Polish Presidential Candidate Vows To Halt Liberal Agenda ━ The European Conservative


Karol Nawrocki, conservative candidate for president of Poland, is one of two main candidates vying to take high office after President Andrzej Duda, whose 10-year tenure is due to end this year.

The date of the elections, May 18th, was announced this week. While the president’s role is mostly ceremonial, with it comes the opportunity to veto bills, a function which can then only be overruled by a three-fifths majority in parliament.

Duda, an ally of the conservative opposition Law and Justice (PiS) party, has for the past year tried to push back on the current government’s liberal agenda.

He vetoed a bill aimed at liberalising access to the morning-after pill, and he has also vowed to veto any attempt to soften Poland’s strict abortion law—a move he eventually did not have to take due to the parliament itself voting down the planned amendment.

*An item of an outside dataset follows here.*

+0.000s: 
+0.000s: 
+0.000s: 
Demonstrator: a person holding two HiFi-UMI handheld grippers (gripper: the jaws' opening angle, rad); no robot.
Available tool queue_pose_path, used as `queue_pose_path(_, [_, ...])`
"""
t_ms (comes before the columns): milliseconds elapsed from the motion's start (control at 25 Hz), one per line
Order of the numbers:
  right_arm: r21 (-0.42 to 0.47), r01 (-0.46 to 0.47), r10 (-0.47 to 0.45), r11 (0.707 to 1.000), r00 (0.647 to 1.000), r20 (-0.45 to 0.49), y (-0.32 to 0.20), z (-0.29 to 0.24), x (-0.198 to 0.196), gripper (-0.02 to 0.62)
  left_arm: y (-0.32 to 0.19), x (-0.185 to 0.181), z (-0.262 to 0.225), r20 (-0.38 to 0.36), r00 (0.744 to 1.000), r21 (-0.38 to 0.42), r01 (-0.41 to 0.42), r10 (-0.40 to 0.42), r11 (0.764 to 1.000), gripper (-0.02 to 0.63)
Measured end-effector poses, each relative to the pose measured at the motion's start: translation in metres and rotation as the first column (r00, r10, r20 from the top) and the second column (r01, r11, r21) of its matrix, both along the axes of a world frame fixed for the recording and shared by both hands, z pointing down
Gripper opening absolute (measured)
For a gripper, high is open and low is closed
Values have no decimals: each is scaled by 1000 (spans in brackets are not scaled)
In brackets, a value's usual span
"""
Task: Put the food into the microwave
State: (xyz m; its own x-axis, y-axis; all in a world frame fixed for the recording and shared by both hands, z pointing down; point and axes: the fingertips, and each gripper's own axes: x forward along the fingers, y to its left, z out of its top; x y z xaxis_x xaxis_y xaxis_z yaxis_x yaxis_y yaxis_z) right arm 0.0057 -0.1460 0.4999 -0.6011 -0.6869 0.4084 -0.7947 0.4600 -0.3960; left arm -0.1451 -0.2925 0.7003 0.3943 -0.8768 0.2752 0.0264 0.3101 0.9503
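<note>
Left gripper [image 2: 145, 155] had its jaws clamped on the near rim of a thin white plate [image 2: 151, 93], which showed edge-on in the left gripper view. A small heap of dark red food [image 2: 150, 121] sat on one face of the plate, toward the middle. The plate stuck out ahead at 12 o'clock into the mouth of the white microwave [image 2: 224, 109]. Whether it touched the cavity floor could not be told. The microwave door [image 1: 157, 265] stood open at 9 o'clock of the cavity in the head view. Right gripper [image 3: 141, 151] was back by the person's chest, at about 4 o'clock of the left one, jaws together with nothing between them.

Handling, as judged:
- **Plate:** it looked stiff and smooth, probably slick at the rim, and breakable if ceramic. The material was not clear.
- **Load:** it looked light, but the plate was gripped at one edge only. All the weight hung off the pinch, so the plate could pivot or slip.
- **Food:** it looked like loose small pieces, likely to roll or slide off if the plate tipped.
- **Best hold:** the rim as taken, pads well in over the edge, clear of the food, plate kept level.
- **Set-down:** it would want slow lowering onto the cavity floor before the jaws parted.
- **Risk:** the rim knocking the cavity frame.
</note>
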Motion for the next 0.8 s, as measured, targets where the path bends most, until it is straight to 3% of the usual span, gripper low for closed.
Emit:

Duda has blocked attempts by the government to undo judicial reforms implemented by the previous conservative government, and the president has also issued pardons to PiS politicians who had been jailed by the current cabinet.

The government, led by Europhile Donald Tusk, has initiated acts of vengeance against its political rivals ever since it came into power a year ago—it has jailed opposition figures, purged state institutions, and ignored court rulings made by PiS-appointed judges.

Justice minister Adam Bodnar stated last year that they were “waiting” for Andrzej Duda’s term as president to end so they can begin to “fully restore the rule of law in the country”—i.e., have complete control to push through their liberal ideology.

Tusk’s Civic Coalition has nominated Warsaw Mayor Rafał Trzaskowski as its presidential nominee—a proponent of LGBT rights and an opponent of the abortion law.

Nawrocki—head of the Institute of National Remembrance and an independent candidate supported by PiS—is shaping up as Trzaskowski’s main rival.

In a recent interview he said that as a “Christian and a Catholic”, he is “pro-life from conception to natural death.” He noted that he supports the current abortion law, which only permits abortion in cases of rape, incest, or serious danger to the mother’s health.

Nawrocki also firmly opposes the introduction of same-sex civil partnerships, adding that,

in Poland, we have two genders, and, as the constitution states, marriage is a union between a woman and a man.

With regard to the war in Ukraine, Nawrocki has gone against the mainstream narrative supported by both the government and the opposition, which believes that Ukraine should be accepted into the EU and NATO:

Currently, I do not envision Ukraine in any such structure—neither the European Union nor NATO—until important civilisational issues for Poland are resolved.

“A country that is not able to account for a very brutal crime against 120,000 of its neighbours cannot be part of international alliances,” he added, referring to the Volhynia massacres, in which Ukrainian nationalists killed around 100,000 ethnic Polish civilians during the Second World War.

According to the latest opinion polls, among the 12 candidates who already entered the race, Trzaskowski and Nawrocki will go through to the second round of voting, and the run-off will be won by the liberal nominee.